For one, they have turned the whole of Pakistan into a single market as far as milk collection and consumption are concerned. A litre of milk produced by a buffalo in Rahim Yar Khan travels many hundred kilometres to Kabirwala for processing and packing and then many more hundred kilometres before it is consumed in Karachi or Quetta. Milk collected from Chakwal will similarly travel to a factory in Sheikhupura before making its way to a dinner table in Peshawar or Islamabad.

The two biggest companies in the field have divided the milk collection market in half — Punjab, Khyber Pakhtunkhwa, Azad Kashmir and Gilgit-Baltistan are Nestlé Pakistan’s preserve while Sindh and Balochistan are the exclusive domains of Engro Foods.

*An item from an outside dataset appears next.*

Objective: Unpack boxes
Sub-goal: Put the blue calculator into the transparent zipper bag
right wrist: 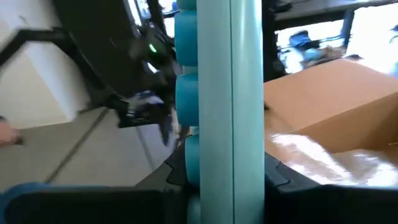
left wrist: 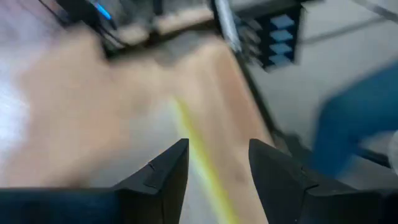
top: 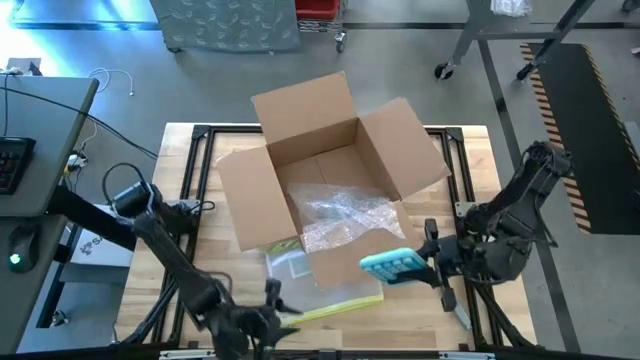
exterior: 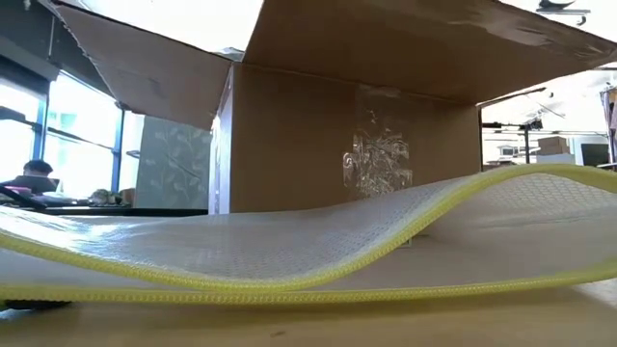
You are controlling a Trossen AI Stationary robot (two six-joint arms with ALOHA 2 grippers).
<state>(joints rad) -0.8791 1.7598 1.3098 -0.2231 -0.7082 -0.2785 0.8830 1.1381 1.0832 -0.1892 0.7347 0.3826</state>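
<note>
The brown cardboard box (top: 330,150) stands open in the middle of the table with its flaps spread. Crinkly clear film (top: 345,215) lies inside it. A flat clear sleeve with a yellow edge (top: 335,298) lies on the table in front of the box, and in the low view the sleeve (exterior: 289,251) bulges up. My right gripper (top: 420,264) is shut on a teal bumpy tray (top: 393,265) beside the box's near right flap. My left gripper (top: 274,300) is open at the sleeve's left end, and the yellow edge (left wrist: 205,162) runs between its fingers. My right gripper pinches the teal tray's end (right wrist: 217,180) that faces the table's right edge. One finger (right wrist: 177,171) is on the bumpy face and the other on the flat face. The fingers come roughly level from the table's right. The tray is lifted clear. My left gripper: whether it touches the sleeve I cannot tell.
Black frame rails (top: 200,135) run around the wooden tabletop. A desk with a keyboard (top: 12,160) stands at the left. A blue-clad leg (left wrist: 354,124) of a person shows past the table's near edge. There is bare wood (top: 160,290) near the left front.
</note>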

This duopoly contrasts sharply with market practices elsewhere in the world. In most countries, producers and consumers of milk prefer localisation over standardisation. In the Gulf Arab states, for instance, brands such as Almarai, Al Rawabi and Al Ain cater to markets within 100 kilometres from where their cattle are, says Shehryar Hamid, a dairy expert. The brand of milk changes after every 50 kilometres in Australia, he says. Instead of setting up a 20 million US dollar logistics chain, as companies in Pakistan have done, milk producers in Australia focus on collection and supplies in a small area, he adds.

The way most dairy farmers feed and treat their animals, it is highly likely that most milk consignments have higher than accepted toxin levels.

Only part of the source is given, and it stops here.